As the Seattle Times Editorial Board pointed out yesterday, Mayor Harrell isn't alone in his fear. King County Prosecutor Dan Satterberg, Attorney General Bob Ferguson, and Governor Jay Inslee are all playing a farcical game of hot potato to avoid kicking off an investigation into former Mayor Jenny Durkan's deleted texts. 

The Times is right about the need for somebody to start an investigation, but the inaction so far reveals a bigger problem with the state's Public Records Act (PRA).

The current structure of the Public Records Act makes this game of hot potato possible. While the law makes “willful” destruction of a public record a class C felony, it doesn’t explicitly name the office or agency responsible for investigating the person who destroyed the record.

That might be because this portion of Washington's criminal code hasn't been substantively updated since 1909. If state lawmakers had been attending to this area of the law over the years, then local newspapers wouldn't need to pressure local officials to enforce it. But we shouldn't be surprised. After all, we're talking about a group of people who tried to exempt themselves from this law. 

That said, the lack of specificity in the PRA is an understandable oversight, since the law mainly aims to ensure that the public remains informed about the operations of our government. Nearly all public records violations arise from a failure of an agency to comply with the law, so enforcement typically takes the form of a civil lawsuit against the offending agency as a whole. The PRA specifically grants people who don’t receive records on time—such as journalists, nonjournalists, or your friendly neighborhood abolitionist—the right to sue in superior court, but only as a civil matter.

In situations like the current controversy over the deleted texts, the law's vagueness leaves members of the public and civil investigators alike without clear direction. The only investigative body to look into the deleted texts expressly avoided the question of how the texts went missing in the first place. And at least one police accountability activist told me that in July of 2021 local law enforcement gave them the same run-around that the Times described in Wednesday's op-ed. 

Updating the PRA to specify the person responsible for investigating violations as a criminal matter would not just end this latest round of finger-pointing among political allies. It could also deter politicians from dumping records in the future.

And until that happens, the current law’s silence leaves the prohibition against destroying public records effectively meaningless. In fact, after asking law enforcement agencies, prosecutors, legislative staff and advocates for government transparency, no one could point to an example of a person facing prosecution for destroying public records in Washington state. 

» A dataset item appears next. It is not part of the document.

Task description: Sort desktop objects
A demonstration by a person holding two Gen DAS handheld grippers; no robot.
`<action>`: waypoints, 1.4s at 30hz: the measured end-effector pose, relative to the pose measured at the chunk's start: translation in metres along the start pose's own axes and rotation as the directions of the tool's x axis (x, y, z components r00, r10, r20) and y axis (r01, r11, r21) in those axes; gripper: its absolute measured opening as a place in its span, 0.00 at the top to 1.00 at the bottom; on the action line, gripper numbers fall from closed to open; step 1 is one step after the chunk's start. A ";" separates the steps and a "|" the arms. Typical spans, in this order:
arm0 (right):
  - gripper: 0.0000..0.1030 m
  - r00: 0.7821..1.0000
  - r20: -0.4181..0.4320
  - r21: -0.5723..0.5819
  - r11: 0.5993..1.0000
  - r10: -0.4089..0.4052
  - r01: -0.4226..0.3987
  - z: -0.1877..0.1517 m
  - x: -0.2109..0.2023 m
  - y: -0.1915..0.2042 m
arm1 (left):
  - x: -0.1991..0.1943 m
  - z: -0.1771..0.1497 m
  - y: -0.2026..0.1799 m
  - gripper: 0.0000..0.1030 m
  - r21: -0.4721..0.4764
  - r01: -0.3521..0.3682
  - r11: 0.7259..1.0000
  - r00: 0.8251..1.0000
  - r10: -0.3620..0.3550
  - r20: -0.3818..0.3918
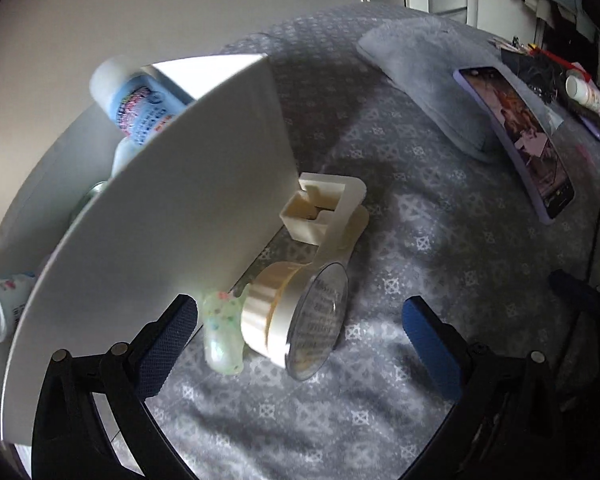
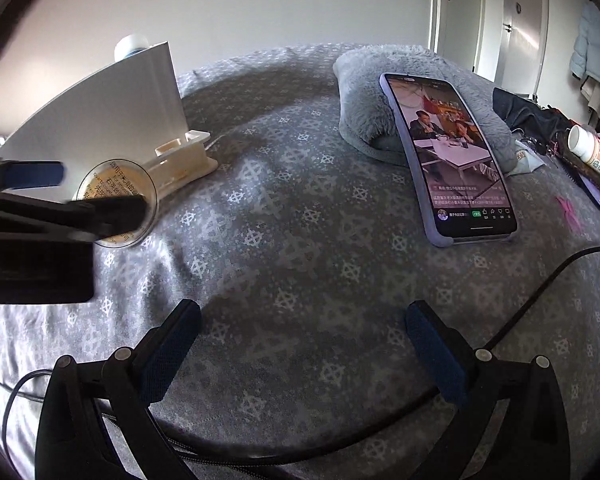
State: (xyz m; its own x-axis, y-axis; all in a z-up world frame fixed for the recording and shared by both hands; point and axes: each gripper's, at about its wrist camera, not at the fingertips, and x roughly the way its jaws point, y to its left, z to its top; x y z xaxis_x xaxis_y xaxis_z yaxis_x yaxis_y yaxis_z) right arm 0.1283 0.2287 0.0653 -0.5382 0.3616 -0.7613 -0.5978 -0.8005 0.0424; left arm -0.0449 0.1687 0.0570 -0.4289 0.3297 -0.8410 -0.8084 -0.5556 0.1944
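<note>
Desktop objects lay scattered on the grey patterned bedspread (image 2: 292,216). Largest was a white box (image 1: 172,216) holding bottles, at the left. A lit phone (image 2: 448,156) leaned on a fluffy grey cushion (image 2: 376,88). Just beside the box I saw a cream plastic holder (image 1: 328,208), a round jar (image 1: 296,316) on its side, and a speckled green trinket (image 1: 222,324). My left gripper (image 1: 300,344) was spread apart around the jar, not touching it; my right gripper (image 2: 302,344) was spread apart over bare cloth.
</note>
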 end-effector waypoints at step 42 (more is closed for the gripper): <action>0.00 1.000 0.001 -0.018 1.000 -0.015 0.015 -0.002 -0.004 0.001 | -0.067 -0.037 0.019 0.11 -0.315 0.078 0.946 0.996 -0.063 0.058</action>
State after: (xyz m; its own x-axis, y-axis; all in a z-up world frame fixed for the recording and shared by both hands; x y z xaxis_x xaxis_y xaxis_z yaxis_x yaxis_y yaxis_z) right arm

That lack of a criminal enforcement mechanism undermines the deterrence value of making public records destruction a felony in the first place. According to the Department of Justice’s survey of criminal justice literature on deterrence, people considering violating the law typically weigh the certainty of being caught much more heavily than the severity of a possible punishment.  

Without any real threat of individual liability, the cost-benefit analysis for an elected official considering whether to destroy potentially damaging public records is simple. If anyone even discovers their misdeed, a rough news cycle would be their only punishment. But if they knew that a specific law enforcement agency would have to investigate the destruction of the public records at issue, then that cost-benefit analysis changes dramatically.

So, yes, we should all join the Times’ clamoring for some truth and reconciliation over how city leaders mismanaged the police response to the 2020 protests. But if we stop there and don’t fix the structural issues that got us here, then there’s no reason to believe elected officials will suddenly become paragons of transparency on their own accord.